Какой же это сон и бред, когда он может любого человека, обладающего некоторыми качествами, вовсе не редкими в людях, с помощью эссенции и своего желания перенести вместе с собою в мир своего владычества, в общество Сатора и Сильвии, и жить там с ними общей, видимой, слышимой, осязаемой и чувствуемой жизнью!..

Да, он может всё это, только… только вот он чувствует себя утомлённым, ослабевшим и говорит себе: «Зачем я понапрасну загрязнил себя и ослабил свои силы?..» Можно «взять», «создать» себе жизнь, но даже и для великого розенкрейцера это не безопасно, ибо такое творчество легко может оказаться «превышением власти» и подлежать тяжёлой ответственности, болезненно отразиться на духовном, то есть единореальном существе человека.

А главное — поглотивший столько сил опыт оказался жалким, нестоящим и переход от «созданной» жизни к «данной» явился освобождением, радостью. Но освобождение и радость были только относительны. Прошло немного времени — и великий розенкрейцер почувствовал обычную тягость, тоску, томление и недовольство собою. Так жить нельзя… так можно задохнуться… дышать нечем! В чём же разгадка мучительной тайны, не дающейся мудрому и гордому победителю природы?

Стук в дверь даже заставил вздрогнуть Захарьева-Овинова — так он был далёк от всяких внешних проявлений жизни. Он отпер двери, и слуга подал ему письмо, пришедшее издалека. Он машинально разорвал конверт и увидел почерк отца розенкрейцеров. Более чем столетнею, но ещё твёрдою рукою великого старца было начертано:

«Сын мой, по получении этого письма моего немедленно соберись в путь и спеши на годичное наше собрание. Я изумлён, что должен писать тебе об этом и напоминать твою обязанность, исполнение которой особенно необходимо для тебя в этом году. Чувствую и знаю, что без письма моего ты бы не явился. Но какие бы обстоятельства ни удерживали тебя, что бы ни происходило в твоей внутренней жизни — бросай всё, забудь всё — и приезжай. Это не совет мой, не просьба, а строгое приказание, ибо пока я, как отец, могу приказывать моему сыну».

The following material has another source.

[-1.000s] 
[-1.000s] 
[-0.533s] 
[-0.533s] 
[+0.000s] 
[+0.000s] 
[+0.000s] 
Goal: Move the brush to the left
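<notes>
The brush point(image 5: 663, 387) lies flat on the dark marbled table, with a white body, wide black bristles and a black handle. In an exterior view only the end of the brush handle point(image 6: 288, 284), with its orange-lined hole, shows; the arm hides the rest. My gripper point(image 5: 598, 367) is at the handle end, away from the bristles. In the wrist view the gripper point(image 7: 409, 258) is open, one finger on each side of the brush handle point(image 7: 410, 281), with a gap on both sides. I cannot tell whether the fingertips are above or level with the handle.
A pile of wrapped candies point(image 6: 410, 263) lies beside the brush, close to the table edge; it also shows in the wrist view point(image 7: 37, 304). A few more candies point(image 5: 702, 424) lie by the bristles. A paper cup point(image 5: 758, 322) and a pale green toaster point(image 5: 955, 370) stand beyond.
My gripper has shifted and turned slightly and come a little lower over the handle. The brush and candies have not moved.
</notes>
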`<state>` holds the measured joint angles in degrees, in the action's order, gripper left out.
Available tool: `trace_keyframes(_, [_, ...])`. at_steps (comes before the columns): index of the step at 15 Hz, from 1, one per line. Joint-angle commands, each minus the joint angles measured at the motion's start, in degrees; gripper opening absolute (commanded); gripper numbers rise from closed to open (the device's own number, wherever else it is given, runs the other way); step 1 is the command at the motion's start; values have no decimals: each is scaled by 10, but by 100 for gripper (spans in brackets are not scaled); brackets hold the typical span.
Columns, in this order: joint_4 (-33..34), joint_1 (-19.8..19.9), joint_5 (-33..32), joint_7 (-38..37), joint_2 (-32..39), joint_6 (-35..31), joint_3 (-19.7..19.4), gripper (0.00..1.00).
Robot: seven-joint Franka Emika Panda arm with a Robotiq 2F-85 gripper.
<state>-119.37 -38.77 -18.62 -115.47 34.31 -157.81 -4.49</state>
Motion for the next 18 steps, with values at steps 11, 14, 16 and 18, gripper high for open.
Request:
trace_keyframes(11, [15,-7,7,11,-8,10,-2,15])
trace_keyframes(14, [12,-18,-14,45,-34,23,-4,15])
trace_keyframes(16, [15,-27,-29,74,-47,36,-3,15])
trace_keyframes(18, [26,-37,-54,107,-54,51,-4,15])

«Отец! — прошептал Захарьев-Овинов. — Что сын твой может сказать тебе и что ты ему ответишь?!»

Да, великому старцу не изменило его ясновидение. Он знал в своём далёком уединении, что надо требовать к себе сына, что без отчего строгого приказа он не явился бы на годичное собрание братьев-учителей, на то собрание, которое должно было стать его последним, высочайшим торжеством. Он завтра же соберётся в путь, он явится в назначенный день и час, ибо ослушание немыслимо, он явится, как явятся и все розенкрейцеры высших степеней, рассеянные по различным странам, но лучше бы ему не являться. Смутит его появление многих, а пуще всего смутит он великого старца.